No Kidding - Goats Becoming More Popular in Nebraska

No Kidding - Goats Becoming More Popular in Nebraska

No Kidding - Goats Becoming More Popular in Nebraska, Acreage Insights for November 2017, http://acreage.unl.edu/no-kidding

Goat and sheep numbers are increasing throughout Nebraska. They’re also becoming a respectable presence at county fairs, the Nebraska State Fair and Aksarben Stock Show.

No Kidding - Goats Becoming More Popular in Nebraska, Acreage Insights for November 2017, http://acreage.unl.edu/no-kiddingImage from Randy Saner, Nebraska Extension.

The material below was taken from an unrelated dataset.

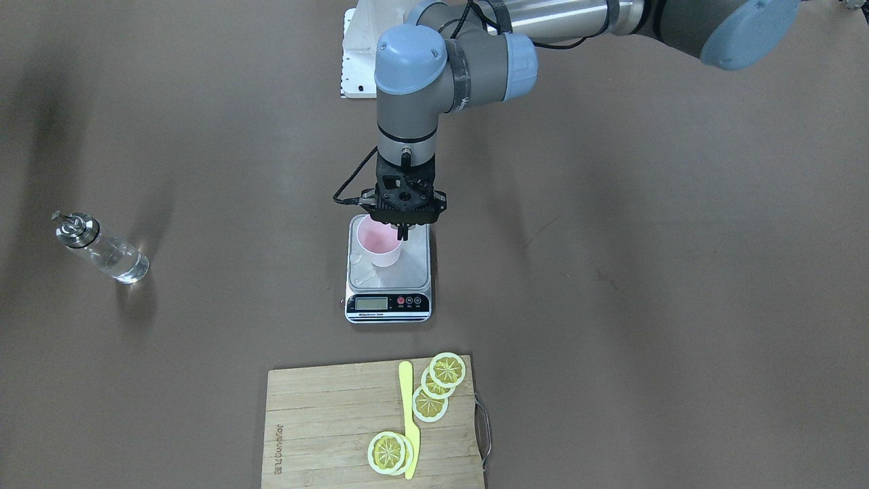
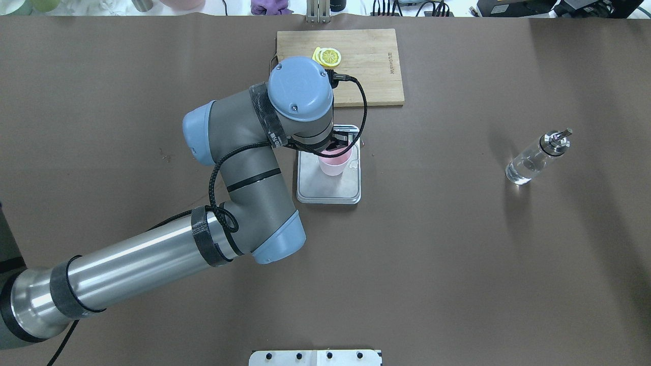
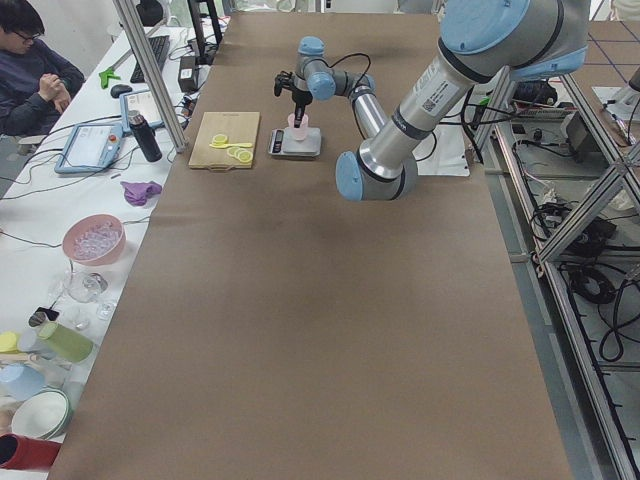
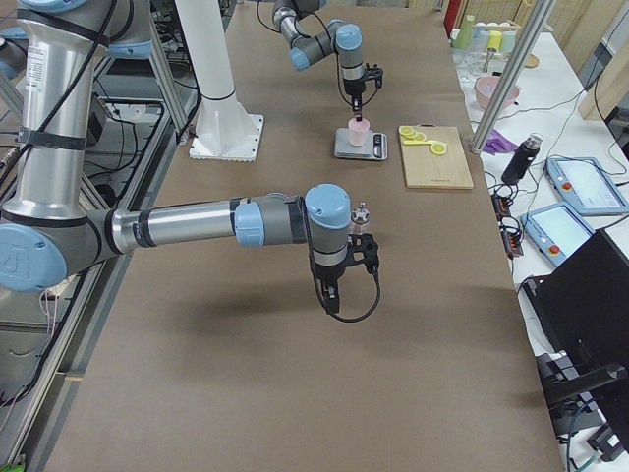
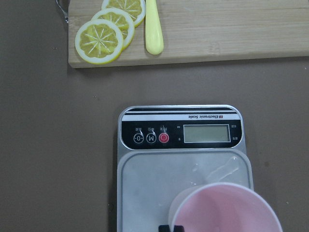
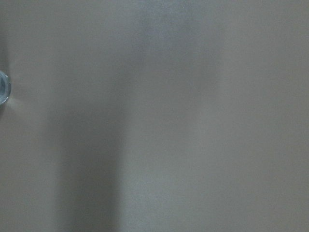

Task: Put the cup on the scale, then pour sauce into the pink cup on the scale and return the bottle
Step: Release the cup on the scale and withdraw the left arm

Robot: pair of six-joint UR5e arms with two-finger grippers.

Whether on an acreage, farm or ranch, sheep and goats can supplement income and be environmentally sustainable. For every cow grazed, you can add one lamb or one goat.

Cattle, sheep and goats can complement each other when it comes to forage. Cattle eat grass. Sheep consume broadleaf weeds. Goats can and do eat woody- and tannin-containing plants. Undesirable weeds removed by sheep and goats means using less pesticides. Additionally, their manure can be supplemental fertilizer.

It’s interesting to note that goats tend to graze from the perimeter to the inside of a pasture, while sheep graze from the inside to the perimeter.

Curiosity Got the – Goat?
By nature, goats are curious and need to explore to satisfy that curiosity and be content. For example, their instinct to climb and jump helps satisfy their curiosity. To keep goats from being bored and unhappy, they should have something to climb or play on. Wooden utility spools or tractor tires make good goat playground equipment. Just keep these “toys” away from the fence or the goat will use them as a launching pad to clear the fence. Goat fences should be strong and at least 48 inches tall.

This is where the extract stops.